We questioned that. Is it true? You can’t do that nowadays? So at some point we decided we would experiment.
We were new going into the Disney studios, brand new. We knew a little bit about animation. We knew a little bit about drawing. But how much we were going to learn there in a very quick, few years was really up for grabs. We didn’t know quite what questions to ask. And as for these old guys, who’d been there for years and years, it didn’t occur to them what things to tell us. It was so familiar to them that they didn’t say, “Oh, by the way, you should know this.” They didn’t do that, and we didn’t know what to ask them.

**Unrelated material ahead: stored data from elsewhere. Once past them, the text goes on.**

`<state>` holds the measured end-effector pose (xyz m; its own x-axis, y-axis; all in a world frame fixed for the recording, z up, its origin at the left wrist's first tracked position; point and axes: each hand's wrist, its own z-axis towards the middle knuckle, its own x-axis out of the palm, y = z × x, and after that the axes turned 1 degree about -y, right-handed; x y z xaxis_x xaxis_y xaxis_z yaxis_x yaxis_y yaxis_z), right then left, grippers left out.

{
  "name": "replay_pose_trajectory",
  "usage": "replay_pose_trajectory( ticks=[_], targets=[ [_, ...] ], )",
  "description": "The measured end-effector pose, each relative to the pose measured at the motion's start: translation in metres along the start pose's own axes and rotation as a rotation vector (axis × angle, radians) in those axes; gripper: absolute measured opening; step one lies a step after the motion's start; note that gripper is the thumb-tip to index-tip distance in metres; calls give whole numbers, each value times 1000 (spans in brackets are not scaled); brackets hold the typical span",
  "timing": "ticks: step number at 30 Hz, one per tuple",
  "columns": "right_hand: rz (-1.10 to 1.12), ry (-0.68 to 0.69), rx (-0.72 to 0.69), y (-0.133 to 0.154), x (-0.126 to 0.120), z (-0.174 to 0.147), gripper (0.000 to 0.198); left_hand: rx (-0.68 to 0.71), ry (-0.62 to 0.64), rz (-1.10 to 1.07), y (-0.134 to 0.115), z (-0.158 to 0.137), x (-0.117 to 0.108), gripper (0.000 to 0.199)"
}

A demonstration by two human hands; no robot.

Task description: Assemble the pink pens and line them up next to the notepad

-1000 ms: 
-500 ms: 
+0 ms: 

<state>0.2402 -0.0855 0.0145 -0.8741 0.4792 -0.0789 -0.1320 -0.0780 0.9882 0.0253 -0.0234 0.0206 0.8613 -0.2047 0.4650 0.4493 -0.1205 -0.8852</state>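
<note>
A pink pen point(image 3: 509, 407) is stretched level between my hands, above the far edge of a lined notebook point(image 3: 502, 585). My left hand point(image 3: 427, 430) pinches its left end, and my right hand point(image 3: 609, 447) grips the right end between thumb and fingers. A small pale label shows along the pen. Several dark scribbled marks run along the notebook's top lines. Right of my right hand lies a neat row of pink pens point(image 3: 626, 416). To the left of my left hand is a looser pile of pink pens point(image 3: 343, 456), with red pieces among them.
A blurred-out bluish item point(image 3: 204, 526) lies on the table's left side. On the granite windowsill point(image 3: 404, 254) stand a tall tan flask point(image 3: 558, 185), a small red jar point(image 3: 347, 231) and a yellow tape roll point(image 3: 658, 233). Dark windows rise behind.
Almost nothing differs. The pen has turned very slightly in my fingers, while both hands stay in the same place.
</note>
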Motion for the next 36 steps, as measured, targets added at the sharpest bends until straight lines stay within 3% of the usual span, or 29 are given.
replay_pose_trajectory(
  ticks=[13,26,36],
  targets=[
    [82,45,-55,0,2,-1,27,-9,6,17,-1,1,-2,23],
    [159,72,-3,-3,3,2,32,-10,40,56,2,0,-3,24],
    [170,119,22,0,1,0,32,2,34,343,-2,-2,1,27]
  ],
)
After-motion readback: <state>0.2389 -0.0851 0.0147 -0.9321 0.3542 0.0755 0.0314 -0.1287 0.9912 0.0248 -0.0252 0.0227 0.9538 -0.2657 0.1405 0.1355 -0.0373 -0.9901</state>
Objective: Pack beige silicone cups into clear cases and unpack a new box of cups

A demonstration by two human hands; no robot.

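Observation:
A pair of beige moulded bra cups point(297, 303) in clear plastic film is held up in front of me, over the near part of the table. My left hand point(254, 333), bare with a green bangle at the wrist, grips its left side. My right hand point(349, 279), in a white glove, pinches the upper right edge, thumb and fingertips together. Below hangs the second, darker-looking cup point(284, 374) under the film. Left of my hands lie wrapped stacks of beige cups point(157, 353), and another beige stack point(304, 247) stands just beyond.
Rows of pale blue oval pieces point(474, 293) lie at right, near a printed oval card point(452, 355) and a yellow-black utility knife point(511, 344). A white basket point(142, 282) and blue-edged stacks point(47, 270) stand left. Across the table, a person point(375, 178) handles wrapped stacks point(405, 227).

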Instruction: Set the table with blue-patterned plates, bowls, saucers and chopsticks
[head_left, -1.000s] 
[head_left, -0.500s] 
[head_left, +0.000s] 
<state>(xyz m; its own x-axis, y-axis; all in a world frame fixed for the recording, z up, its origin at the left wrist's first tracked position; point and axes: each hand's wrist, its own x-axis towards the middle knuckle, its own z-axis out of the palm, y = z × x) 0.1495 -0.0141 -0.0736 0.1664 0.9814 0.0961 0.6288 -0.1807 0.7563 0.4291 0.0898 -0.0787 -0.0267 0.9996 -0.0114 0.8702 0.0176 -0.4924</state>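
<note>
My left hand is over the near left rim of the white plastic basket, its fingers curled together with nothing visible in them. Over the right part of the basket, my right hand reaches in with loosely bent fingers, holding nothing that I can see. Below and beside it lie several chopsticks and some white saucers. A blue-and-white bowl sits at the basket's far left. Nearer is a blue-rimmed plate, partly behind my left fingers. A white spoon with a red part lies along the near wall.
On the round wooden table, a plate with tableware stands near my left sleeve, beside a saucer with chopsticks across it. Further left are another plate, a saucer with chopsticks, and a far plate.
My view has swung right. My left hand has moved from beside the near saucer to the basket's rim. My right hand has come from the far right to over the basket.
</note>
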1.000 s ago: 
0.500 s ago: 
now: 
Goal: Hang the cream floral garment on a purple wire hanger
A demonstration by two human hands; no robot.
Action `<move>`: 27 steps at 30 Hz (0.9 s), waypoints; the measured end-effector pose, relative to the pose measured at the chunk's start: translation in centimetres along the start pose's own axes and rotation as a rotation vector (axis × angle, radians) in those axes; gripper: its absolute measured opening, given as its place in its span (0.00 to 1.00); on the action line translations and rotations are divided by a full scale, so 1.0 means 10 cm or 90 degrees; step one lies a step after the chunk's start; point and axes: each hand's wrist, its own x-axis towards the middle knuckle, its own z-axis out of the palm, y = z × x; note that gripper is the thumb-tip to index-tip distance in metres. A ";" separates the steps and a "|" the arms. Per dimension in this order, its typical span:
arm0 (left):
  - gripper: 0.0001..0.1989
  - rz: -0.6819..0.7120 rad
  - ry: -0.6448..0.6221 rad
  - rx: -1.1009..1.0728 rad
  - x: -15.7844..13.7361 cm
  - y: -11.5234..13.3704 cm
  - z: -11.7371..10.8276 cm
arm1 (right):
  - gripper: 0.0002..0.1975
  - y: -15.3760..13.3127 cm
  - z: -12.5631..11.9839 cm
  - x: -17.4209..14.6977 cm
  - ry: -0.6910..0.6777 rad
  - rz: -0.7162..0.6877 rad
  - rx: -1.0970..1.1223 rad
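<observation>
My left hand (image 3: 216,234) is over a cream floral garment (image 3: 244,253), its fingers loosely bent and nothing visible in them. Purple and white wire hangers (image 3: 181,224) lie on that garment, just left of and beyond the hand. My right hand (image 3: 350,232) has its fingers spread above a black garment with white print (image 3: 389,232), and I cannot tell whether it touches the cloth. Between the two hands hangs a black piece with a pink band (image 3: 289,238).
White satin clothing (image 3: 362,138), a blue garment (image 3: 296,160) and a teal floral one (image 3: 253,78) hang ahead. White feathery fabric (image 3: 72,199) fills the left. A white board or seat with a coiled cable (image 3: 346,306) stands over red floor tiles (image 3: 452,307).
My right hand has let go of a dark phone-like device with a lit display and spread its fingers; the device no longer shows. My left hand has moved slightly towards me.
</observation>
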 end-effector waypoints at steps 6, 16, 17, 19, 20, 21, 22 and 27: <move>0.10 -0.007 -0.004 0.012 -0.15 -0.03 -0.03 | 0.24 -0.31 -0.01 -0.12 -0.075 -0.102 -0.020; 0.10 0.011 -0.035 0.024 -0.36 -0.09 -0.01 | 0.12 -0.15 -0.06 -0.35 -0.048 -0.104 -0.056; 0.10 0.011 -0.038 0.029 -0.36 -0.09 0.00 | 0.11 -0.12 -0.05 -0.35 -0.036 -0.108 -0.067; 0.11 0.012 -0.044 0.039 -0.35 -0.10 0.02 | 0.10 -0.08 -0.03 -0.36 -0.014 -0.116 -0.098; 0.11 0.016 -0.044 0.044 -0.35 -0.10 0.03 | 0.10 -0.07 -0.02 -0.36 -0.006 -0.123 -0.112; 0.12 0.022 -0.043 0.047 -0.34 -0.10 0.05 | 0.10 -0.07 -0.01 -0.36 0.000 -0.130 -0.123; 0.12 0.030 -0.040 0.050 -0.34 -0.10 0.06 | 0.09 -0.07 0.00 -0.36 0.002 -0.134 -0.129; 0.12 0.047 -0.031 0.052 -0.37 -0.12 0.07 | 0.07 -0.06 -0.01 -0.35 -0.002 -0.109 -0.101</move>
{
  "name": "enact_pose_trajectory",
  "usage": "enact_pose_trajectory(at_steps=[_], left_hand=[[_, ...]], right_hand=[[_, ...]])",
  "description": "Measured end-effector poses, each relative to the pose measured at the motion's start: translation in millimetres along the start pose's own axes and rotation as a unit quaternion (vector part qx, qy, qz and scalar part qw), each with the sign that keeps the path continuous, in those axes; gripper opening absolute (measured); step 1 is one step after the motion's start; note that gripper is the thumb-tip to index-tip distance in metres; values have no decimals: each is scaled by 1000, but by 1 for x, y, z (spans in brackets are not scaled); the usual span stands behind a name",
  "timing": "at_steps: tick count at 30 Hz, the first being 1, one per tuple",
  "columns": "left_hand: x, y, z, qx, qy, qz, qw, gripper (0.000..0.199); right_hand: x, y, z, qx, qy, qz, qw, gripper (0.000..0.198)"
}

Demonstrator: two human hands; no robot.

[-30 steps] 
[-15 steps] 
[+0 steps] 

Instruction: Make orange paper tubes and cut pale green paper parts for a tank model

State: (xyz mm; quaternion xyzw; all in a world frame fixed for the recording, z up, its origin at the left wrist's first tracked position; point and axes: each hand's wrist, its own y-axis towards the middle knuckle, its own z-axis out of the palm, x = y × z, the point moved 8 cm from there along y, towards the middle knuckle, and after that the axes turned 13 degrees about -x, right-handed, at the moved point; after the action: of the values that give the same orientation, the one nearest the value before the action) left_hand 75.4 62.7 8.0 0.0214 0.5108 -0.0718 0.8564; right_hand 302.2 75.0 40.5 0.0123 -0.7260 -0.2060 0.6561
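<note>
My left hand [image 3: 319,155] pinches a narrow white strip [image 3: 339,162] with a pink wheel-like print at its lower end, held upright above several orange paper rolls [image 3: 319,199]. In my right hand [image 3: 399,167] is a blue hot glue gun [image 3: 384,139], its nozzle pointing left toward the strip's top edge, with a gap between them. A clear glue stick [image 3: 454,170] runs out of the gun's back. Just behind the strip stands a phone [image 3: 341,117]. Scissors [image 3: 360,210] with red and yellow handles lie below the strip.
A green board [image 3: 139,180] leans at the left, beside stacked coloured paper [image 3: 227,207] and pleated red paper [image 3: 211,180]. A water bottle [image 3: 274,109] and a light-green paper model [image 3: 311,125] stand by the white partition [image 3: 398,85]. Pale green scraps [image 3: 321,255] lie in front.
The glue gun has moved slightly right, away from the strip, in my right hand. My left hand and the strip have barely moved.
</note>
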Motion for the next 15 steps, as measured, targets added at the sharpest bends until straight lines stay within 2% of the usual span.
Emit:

So I said, “Gary, why don’t we go out to my garage and start making a picture. And as we make the picture, we’ll come to big walls of things we don’t understand. Then we’ll have a question, and we can go back and ask them the question. That way we’ll siphon out of their experience what we need to know.”
It took us about four years to make a little project called Banjo the Woodpile Cat, but questions just came up and up and up. We knew that when these Nine Old Men, as they called them, retired, we would not only have to animate, but we would have to direct and do all those other jobs that no one was addressing. Disney at that time was spending about $250,000 a year on their training program, which really isn’t that much money at all. (That was back in 1971-72.) So we decided we needed to prep ourselves.
All of this was driven by a love for the art.
Gary: We were told we would have six years to digest this and prepare ourselves, because these men were going to retire. It frightened me because I could see how slowly I was progressing. Don was actually way ahead at that point. But to be given only six years to figure out how you were going to be the ones to take over was really, really difficult. Continue, Don.
Don: Oh, now I can go on. [Laughter from all sides.]
So at some point we would ask the questions, and Frank Thomas or Ollie [Johnston] or anyone we would ask the question would go: “Oh, that’s easy. This is what you do.” They would explain it. We would write it down.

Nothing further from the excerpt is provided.